5. The rich text flow is functional, but not yet hardened

The message editor is intentionally lightweight and uses browser editing primitives. That made iteration fast, but it also means HTML composition is relatively trusting. In an internal admin-style tool that may be acceptable for an early phase, but if the product broadens, sanitization and richer composition guarantees become mandatory.

Again, this is not about theatrics.
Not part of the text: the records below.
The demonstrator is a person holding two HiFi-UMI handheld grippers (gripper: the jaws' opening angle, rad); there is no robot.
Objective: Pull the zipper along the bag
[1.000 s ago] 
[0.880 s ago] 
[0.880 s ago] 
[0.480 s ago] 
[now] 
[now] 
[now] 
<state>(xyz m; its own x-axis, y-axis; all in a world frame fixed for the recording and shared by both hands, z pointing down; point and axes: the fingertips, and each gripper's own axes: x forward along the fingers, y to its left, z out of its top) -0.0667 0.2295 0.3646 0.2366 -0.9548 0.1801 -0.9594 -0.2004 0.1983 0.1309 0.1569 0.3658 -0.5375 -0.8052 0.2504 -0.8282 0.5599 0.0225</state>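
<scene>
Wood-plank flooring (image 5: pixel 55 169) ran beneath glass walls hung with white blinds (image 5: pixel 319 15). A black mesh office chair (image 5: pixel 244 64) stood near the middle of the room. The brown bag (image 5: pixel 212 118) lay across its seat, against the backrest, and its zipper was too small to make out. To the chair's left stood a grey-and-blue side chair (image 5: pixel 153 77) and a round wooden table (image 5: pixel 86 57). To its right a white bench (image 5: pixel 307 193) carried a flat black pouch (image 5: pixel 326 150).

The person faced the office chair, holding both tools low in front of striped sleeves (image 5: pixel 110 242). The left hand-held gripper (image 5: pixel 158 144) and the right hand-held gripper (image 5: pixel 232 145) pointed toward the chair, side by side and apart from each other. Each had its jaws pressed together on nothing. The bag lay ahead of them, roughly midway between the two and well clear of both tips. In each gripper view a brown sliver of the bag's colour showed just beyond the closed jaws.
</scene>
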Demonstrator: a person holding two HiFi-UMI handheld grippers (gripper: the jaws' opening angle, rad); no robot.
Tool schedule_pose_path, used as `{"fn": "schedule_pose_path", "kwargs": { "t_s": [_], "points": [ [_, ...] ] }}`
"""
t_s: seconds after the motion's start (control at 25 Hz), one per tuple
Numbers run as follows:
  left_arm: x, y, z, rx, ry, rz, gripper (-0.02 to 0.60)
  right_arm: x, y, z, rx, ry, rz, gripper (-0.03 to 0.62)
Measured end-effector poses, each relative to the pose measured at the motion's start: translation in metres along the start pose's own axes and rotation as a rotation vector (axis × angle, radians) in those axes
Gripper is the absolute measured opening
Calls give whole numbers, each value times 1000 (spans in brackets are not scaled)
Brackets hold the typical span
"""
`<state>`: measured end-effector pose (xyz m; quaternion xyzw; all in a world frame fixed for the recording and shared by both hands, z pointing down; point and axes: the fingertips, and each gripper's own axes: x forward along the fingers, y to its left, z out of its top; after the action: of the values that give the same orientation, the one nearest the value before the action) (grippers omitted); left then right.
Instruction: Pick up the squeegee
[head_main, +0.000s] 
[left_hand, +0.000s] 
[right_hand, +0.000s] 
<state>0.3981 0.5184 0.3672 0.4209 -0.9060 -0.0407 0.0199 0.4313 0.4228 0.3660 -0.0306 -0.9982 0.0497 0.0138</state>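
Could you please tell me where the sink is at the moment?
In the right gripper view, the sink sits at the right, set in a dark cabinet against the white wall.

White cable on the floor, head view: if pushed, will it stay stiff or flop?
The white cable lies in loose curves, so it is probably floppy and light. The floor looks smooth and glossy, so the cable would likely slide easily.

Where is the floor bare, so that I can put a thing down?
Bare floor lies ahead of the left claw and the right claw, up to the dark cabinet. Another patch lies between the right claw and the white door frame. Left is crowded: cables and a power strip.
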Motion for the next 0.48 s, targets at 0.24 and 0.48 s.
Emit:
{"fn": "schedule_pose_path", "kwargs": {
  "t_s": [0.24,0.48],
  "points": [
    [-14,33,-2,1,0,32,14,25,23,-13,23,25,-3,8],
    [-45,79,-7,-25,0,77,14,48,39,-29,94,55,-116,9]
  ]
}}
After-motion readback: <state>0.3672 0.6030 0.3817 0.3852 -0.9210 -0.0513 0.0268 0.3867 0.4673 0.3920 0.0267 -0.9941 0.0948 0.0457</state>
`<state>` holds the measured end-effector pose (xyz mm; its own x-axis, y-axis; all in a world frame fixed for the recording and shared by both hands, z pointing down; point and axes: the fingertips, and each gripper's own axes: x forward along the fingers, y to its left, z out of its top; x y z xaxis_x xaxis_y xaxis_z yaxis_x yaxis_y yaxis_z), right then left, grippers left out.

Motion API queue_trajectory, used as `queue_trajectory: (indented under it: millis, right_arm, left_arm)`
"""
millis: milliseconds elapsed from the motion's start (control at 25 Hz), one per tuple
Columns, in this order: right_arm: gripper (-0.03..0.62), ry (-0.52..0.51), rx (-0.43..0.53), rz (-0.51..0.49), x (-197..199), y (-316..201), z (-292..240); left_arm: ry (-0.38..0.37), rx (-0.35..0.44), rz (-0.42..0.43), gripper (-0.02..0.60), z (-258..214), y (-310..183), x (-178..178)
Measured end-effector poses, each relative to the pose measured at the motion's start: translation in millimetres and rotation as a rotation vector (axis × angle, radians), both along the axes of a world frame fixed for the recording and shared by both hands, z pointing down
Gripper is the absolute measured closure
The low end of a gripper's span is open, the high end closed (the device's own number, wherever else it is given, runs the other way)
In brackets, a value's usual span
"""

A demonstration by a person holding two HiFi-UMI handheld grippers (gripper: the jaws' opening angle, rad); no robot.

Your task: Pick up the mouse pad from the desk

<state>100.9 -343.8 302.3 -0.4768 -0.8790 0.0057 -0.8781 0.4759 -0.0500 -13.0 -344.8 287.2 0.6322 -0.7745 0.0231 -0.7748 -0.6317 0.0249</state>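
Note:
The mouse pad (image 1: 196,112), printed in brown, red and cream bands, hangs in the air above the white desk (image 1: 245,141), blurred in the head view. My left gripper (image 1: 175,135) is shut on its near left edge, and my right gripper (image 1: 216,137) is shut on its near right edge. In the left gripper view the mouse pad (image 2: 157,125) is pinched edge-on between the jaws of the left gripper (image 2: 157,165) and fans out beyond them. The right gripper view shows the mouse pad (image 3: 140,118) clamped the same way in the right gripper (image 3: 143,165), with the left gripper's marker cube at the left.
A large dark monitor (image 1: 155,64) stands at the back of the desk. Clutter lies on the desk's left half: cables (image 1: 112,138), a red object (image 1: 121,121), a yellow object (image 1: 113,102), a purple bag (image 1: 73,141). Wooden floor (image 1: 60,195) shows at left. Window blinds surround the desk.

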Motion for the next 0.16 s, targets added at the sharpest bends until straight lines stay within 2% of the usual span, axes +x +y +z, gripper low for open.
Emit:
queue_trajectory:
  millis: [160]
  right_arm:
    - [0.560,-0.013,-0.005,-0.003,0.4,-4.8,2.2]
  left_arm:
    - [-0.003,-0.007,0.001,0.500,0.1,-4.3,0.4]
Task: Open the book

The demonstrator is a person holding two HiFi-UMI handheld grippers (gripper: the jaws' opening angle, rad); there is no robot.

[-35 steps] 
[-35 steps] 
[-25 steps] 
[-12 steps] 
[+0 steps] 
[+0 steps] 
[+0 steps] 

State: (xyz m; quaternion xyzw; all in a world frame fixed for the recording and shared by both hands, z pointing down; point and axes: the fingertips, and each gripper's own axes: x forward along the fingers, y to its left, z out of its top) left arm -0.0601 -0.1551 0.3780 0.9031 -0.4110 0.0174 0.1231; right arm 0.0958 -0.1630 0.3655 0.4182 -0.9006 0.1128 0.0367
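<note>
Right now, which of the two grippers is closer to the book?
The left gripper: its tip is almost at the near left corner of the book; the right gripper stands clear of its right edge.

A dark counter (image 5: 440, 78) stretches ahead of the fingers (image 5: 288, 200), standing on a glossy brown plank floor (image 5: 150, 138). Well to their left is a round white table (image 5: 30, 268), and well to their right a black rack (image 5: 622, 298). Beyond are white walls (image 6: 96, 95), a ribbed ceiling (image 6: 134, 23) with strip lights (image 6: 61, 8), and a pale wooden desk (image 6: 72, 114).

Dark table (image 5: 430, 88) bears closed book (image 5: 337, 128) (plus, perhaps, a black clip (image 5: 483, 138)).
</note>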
It is about being honest about trust assumptions.

The hardest design balance: automation without loss of operator confidence

One thing I learned very quickly is that users are not primarily afraid of clicking buttons. They are afraid of irreversible mistakes at scale.

That is why the preview layer matters so much in this product.

The data table is not just a table. It is a confidence-building control surface:

  • users can inspect merged records,
  • search across rows,
  • edit values inline,
  • remove bad rows,
  • inspect CC and BCC expansion,
  • see attachment match counts,
  • and watch per-row status move from ready to sending to sent or failed.

I consider this one of the strongest design decisions in the product because it acknowledges a mature truth: trust in automation comes from inspectability, not from marketing promises.

What this project taught me as a self-taught developer and system designer

This build changed how I think.

Before projects like this, it is easy to believe software quality is mostly about features. After projects like this, you realize quality is mostly about boundaries:

  • where data enters,
  • where trust changes hands,
  • where side effects become irreversible,
  • where heuristics need human override,
  • where "temporary" storage quietly becomes retention,
  • and where developer convenience secretly enlarges the attack surface.

That shift in thinking is probably the most important outcome of the whole product.

I started by trying to build a better bulk email tool. What I actually built was a constrained delivery system for sensitive, personalized communication. That framing is what made the engineering interesting.

What I would build next

If I continue this product, the next iteration is not more UI. It is more operational maturity.

I would focus on:

  1. Moving batch execution into a server-side job model with resumability and idempotency.
  2. Making import links one-time, expiring, and aggressively cleaned up.
  3. Keeping Google tokens server-only.
  4. Hardening MIME/header validation and HTML sanitization.
  5. Adding privacy-preserving audit events so operators can prove what happened without storing raw personal payloads forever.
  6. Replacing fixed-delay throttling with quota-aware pacing and smarter retry classification.

That is the path from useful internal tool to trustworthy SaaS infrastructure.

Closing reflection

The story of Email Automator is not that I built a feature-rich email app.

The story is that I took an ordinary administrative pain point and discovered it was really a systems problem hiding inside a workflow problem: identity delegation, semi-structured data normalization, protocol assembly, operator confidence, and constrained security design all packed into one small product.

That is the kind of work I enjoy most.

It rewards curiosity over cargo culting, truth over polish, and design decisions that hold up even after the demo is over.